The probability density function (PDF) of the beta distribution $\boxed{Beta(a,b)}$, for $0\le x\leq1$, and shape parameters $a,b>0$ is a power function of the variable $\theta$ and its reflection $1-\theta$. It is the conjugate of many priors; exponential,

dbeta(x, shape1, shape2, ncp = 0, log = FALSE) gives the density (PDF)
pbeta(q, shape1, shape2, ncp = 0, lower.tail = TRUE, log.p = FALSE) gives the distribution function (CDF)
qbeta(p, shape1, shape2, ncp = 0, lower.tail = TRUE, log.p = FALSE) gives the quantile function (Inverse CDF)
rbeta(n, shape1, shape2, ncp = 0) generates random deviates (pseudo-random generator)

probability distribution: \[f(\theta)=\boxed{\frac{\Gamma(a+b)}{\Gamma(a)\Gamma(b)}\theta^{(a-1)}(1-\theta)^{(b-1)}}\quad\text{where}\quad\Gamma(x)=(x-1)!\]

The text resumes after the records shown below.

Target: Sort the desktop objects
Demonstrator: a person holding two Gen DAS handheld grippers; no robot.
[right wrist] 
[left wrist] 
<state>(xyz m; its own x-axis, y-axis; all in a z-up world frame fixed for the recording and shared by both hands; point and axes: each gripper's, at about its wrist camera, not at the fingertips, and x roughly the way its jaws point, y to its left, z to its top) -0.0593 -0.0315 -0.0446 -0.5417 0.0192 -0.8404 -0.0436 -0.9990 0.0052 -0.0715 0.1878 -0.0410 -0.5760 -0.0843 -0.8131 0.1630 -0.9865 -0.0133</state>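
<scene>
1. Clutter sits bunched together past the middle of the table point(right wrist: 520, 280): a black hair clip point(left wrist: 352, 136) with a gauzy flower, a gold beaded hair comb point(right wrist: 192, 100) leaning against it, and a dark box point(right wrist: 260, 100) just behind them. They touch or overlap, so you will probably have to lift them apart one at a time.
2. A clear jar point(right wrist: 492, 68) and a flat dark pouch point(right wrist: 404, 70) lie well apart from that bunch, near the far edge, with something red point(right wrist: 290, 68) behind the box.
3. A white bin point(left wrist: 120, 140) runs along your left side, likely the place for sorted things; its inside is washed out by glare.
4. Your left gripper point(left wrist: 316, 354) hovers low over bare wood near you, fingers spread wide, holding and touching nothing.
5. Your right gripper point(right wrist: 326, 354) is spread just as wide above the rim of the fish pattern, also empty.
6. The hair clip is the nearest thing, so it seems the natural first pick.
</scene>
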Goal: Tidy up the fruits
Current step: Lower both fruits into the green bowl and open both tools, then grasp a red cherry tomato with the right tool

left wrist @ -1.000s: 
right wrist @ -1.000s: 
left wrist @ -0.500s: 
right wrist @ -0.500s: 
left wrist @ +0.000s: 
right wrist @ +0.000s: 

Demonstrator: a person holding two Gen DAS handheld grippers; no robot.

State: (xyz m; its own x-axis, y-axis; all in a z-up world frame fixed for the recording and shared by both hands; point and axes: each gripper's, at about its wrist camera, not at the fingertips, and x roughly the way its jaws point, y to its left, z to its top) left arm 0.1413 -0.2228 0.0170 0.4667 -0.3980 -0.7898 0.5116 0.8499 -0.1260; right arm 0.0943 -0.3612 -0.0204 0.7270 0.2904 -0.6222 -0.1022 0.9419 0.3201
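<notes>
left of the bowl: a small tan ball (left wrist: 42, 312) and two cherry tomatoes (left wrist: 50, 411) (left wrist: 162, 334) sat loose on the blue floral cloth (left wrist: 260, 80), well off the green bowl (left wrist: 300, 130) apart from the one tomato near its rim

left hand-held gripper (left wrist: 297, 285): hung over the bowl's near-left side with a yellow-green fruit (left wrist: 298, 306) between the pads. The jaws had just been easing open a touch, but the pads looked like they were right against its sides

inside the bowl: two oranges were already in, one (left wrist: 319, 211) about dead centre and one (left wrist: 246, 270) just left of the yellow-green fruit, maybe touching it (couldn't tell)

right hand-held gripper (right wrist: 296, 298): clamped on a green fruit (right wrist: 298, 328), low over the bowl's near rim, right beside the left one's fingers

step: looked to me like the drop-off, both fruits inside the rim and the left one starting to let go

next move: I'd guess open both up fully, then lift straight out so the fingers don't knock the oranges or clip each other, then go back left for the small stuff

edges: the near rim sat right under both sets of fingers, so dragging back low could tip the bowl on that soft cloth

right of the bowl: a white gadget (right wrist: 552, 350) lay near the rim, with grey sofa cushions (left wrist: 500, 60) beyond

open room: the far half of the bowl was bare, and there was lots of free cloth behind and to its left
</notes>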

The Gamma Function $\Gamma(z)$ where $z\in\mathbb{C}$ and $\text{Re}(z)>1$ is defined as: \[\boxed{\Gamma(z)=\int_0^\infty t^{z-1}e^{-t}\:dt}\] \[ \begin{align} \Gamma(z+1)&=\int_0^\infty t^ze^{-t}\:dt\qquad\dots\text{from definition and substitution }u\to u+1\\ &=\left[-t^ze^{-t}\right]^\infty_0+\int_0^\infty zt^{z-1}e^{-t}\:dt\qquad\dots\text{from integration by parts}\\ &=\displaystyle \lim_{t \to \infty}\left[-t^ze^{-t}\right]+z\int_0^\infty t^{z-1}e^{-t}\:dt\\ &\boxed{\Gamma(z+1)=z\Gamma(z)} \end{align} \] \[ \begin{align} \Gamma(1)&=\int_0^\infty t^{1-1}e^{-t}\:dt\\ &=\int_0^\infty e^{-t}\:dt=1 &\boxed{\Gamma(1)=1} \end{align} \] Considering these two results (remember $0!=1$) we can see by induction: \[\boxed{\boxed{\Gamma(n)=(n-1)!}}\]

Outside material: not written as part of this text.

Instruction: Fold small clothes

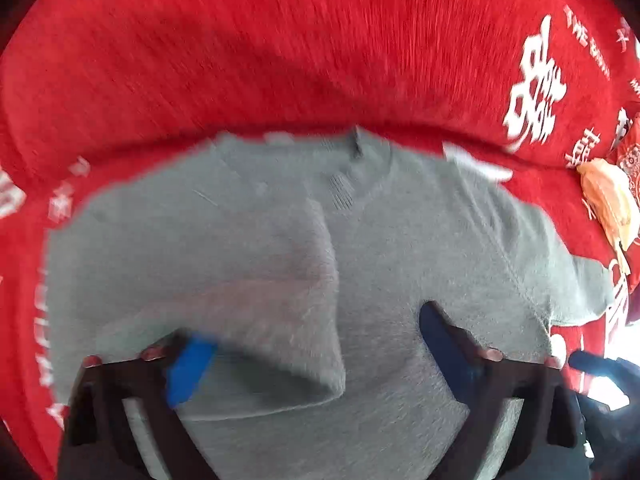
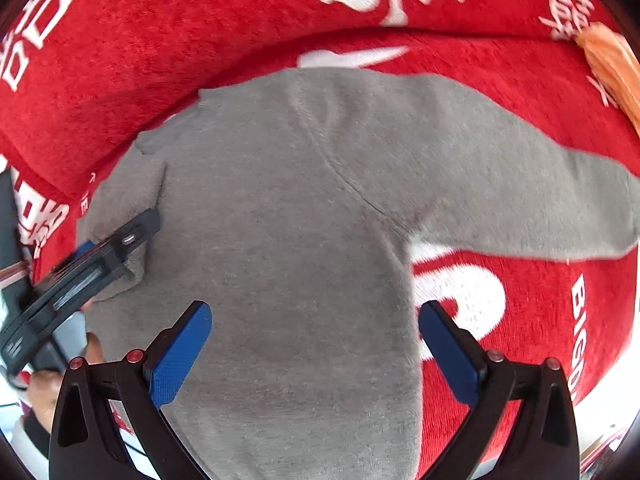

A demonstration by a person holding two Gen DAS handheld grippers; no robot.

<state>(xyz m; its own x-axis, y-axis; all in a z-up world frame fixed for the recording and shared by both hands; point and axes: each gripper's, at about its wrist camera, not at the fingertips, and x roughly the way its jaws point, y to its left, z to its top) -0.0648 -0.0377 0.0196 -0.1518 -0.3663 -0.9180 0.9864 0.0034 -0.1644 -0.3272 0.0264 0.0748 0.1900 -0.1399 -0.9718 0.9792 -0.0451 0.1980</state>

The Beta Function $B(z_1,z_2)$ where $z_1,z_2\in\mathbb{C}$ and $\text{Re}(z_1),\text{Re}(z_2)>1$ is defined as: \[\boxed{B(z_1,z_2)=\int_0^1 t^{z_1-1}(1-t)^{z_2-1}\:dt}\] this is related to the $\Gamma$ function as follows \[ \begin{align} \Gamma(z_1)\Gamma(z_2)&=\int_{u=0}^\infty u^{z_1-1}e^{-u}\:du\:\cdot\:\int_{v=0}^\infty v^{z_2-1}e^{-v}\:dv\\ &=\int_{v=0}^\infty\int_{u=0}^\infty u^{z_1-1}v^{z_2-1}e^{-u-v}\:du\:dv\\ \end{align} \] Introduce a changing variables:

$s=u+v$ the sum of the two variiables $u$ and $v$ (total size)
$t=\frac{u}{u+v}$ the proportion of $u$ in the sum $s$ (scaling factor)

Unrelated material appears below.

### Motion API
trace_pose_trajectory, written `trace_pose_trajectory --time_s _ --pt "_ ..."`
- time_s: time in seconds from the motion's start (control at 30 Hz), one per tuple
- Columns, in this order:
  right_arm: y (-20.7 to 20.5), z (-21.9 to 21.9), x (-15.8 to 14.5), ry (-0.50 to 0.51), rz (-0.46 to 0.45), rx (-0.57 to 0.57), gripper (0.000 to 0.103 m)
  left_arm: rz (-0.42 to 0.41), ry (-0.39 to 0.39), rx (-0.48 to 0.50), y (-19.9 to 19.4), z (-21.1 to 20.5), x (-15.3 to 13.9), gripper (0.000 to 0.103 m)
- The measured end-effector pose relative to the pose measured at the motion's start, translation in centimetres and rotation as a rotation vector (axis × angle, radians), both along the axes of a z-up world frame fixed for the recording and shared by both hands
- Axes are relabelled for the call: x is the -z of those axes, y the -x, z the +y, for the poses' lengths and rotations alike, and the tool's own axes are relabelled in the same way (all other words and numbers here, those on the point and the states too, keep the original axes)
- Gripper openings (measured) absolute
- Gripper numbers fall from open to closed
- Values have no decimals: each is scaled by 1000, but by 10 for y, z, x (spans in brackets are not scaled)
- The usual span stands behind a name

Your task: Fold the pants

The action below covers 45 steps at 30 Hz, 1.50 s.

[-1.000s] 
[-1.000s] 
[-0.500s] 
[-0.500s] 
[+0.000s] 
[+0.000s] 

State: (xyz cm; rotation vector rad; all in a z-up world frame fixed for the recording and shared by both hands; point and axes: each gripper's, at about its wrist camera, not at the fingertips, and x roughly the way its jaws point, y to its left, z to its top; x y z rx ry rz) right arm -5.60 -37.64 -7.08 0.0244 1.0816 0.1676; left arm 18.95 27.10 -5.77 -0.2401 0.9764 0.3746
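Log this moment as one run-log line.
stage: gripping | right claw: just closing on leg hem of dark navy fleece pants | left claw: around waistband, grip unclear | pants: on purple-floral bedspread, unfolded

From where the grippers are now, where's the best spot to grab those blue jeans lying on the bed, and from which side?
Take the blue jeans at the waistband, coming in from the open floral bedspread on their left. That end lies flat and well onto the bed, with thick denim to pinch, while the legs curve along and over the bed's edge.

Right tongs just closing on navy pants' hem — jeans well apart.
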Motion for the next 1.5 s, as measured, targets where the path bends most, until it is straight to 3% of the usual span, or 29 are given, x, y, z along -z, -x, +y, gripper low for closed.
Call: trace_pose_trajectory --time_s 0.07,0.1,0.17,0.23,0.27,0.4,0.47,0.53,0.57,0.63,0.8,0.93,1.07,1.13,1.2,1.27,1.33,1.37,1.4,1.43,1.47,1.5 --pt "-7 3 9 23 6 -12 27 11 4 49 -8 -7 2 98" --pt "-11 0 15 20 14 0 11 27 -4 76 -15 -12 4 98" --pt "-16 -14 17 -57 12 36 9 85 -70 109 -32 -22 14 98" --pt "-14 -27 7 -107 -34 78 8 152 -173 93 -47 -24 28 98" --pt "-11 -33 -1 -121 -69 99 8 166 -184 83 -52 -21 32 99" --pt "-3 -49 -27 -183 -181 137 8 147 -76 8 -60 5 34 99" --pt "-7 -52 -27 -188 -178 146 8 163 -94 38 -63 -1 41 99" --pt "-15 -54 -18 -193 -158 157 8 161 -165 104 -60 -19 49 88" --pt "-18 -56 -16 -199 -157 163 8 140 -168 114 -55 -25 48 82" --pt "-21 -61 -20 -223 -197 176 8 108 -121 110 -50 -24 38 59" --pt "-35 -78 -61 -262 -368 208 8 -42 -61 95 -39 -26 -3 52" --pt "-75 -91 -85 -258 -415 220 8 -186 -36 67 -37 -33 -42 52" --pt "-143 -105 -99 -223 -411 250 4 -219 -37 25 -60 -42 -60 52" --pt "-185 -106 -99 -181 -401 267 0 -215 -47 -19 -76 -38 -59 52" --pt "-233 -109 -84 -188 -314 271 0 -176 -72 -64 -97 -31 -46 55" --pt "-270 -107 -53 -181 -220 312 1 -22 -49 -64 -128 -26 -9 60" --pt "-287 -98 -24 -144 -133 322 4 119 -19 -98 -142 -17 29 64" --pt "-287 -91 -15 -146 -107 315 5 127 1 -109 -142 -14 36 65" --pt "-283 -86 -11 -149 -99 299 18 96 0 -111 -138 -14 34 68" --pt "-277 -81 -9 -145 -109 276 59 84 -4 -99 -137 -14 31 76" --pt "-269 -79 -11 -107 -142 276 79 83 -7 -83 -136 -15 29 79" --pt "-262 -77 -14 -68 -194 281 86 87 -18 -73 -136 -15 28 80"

With these definitions, we can get two independent variables to split our integral into two separate steps: - $u=st$ so $du=sdt+tds$ - $v=s(1-t)$ so $dv=(1-t)ds-sdt$

The transformation matrix is: \[ J=\begin{bmatrix}\frac{\partial u}{\partial s} & \frac{\partial u}{\partial t} \\ \frac{\partial v}{\partial s} & \frac{\partial v}{\partial t}\end{bmatrix}=\begin{bmatrix} t & s \\ 1-t & -s\end{bmatrix} \] The determinant of this matrix is: \[ \text{det}(J)=-ts-s(1-t)=-s \] Since we are dealing with volume elements, we take the absolute value: \[|J|=s\] Therefore: \[ du\:dv=s\:ds\:dt \]

\[ \begin{align} \Gamma(z_1)\Gamma(z_2)&=\int_{v=0}^\infty\int_{u=0}^\infty u^{z_1-1}v^{z_2-1}e^{-u-v}\:du\:dv\\ &=\int_{v=0}^\infty\int_{u=0}^1 (st)^{z_1-1}(s(1-t))^{z_2-1}e^{-s}s\:dt\:ds\\ &=\int_{v=0}^\infty e^{-s}s^{z_1+z_2-1}\:ds \cdot\int_{u=0}^1 t^{z_1-1}(1-t)^{z_2-1}\:dt\\ &=\Gamma(z_1+z_2)\:\cdot\:B(z_1,z_2) \end{align} \] So finally, \[\Gamma(z_1)\Gamma(z_2)=\Gamma(z_1+z_2)\:\cdot\:B(z_1,z_2)\\ \therefore\quad\boxed{\boxed{B(z_1,z_2)=\frac{\Gamma(z_1)\Gamma(z_2)}{\Gamma(z_1+z_2)}}}\quad\text{where}\quad\boxed{B(z_1,z_2)=\int_0^1 t^{z_1-1}(1-t)^{z_2-1}\:dt}\]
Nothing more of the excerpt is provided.